• [EXERCISE DETAILS]:
Output the full listing below exactly.
(DATA TO EXAMINE Opens)
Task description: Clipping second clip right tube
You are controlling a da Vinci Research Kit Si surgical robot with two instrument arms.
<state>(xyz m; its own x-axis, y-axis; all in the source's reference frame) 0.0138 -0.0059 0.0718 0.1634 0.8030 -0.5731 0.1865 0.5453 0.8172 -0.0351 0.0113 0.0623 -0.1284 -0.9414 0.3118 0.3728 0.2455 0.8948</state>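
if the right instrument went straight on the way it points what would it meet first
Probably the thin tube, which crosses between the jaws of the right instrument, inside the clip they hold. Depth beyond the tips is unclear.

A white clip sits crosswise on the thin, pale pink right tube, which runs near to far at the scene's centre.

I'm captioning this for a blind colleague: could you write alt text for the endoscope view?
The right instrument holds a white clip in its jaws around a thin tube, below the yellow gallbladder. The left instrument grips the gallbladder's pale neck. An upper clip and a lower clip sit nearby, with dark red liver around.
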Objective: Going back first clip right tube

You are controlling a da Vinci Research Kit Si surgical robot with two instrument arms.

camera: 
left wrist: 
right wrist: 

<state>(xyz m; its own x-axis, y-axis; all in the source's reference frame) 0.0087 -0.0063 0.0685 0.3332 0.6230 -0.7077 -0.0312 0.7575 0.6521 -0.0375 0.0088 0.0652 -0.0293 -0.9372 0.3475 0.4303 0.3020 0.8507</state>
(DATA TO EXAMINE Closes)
• [THE ANSWER]:
Task description: Clipping second clip right tube
You are controlling a da Vinci Research Kit Si surgical robot with two instrument arms.
<state>(xyz m; its own x-axis, y-axis; all in the source's reference frame) 0.0138 -0.0059 0.0718 0.1634 0.8030 -0.5731 0.1865 0.5453 0.8172 -0.0351 0.0113 0.0623 -0.1284 -0.9414 0.3118 0.3728 0.2455 0.8948</state>
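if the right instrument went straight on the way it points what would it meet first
Probably the thin tube, which crosses between the jaws of the right instrument, inside the clip they hold. Depth beyond the tips is unclear.

A white clip sits crosswise on the thin, pale pink right tube, which runs near to far at the scene's centre.

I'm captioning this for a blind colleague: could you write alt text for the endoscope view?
The right instrument holds a white clip in its jaws around a thin tube, below the yellow gallbladder. The left instrument grips the gallbladder's pale neck. An upper clip and a lower clip sit nearby, with dark red liver around.
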Objective: Going back first clip right tube

You are controlling a da Vinci Research Kit Si surgical robot with two instrument arms.

camera: 
left wrist: 
right wrist: 

<state>(xyz m; its own x-axis, y-axis; all in the source's reference frame) 0.0087 -0.0063 0.0685 0.3332 0.6230 -0.7077 -0.0312 0.7575 0.6521 -0.0375 0.0088 0.0652 -0.0293 -0.9372 0.3475 0.4303 0.3020 0.8507</state>

No additional answer is needed.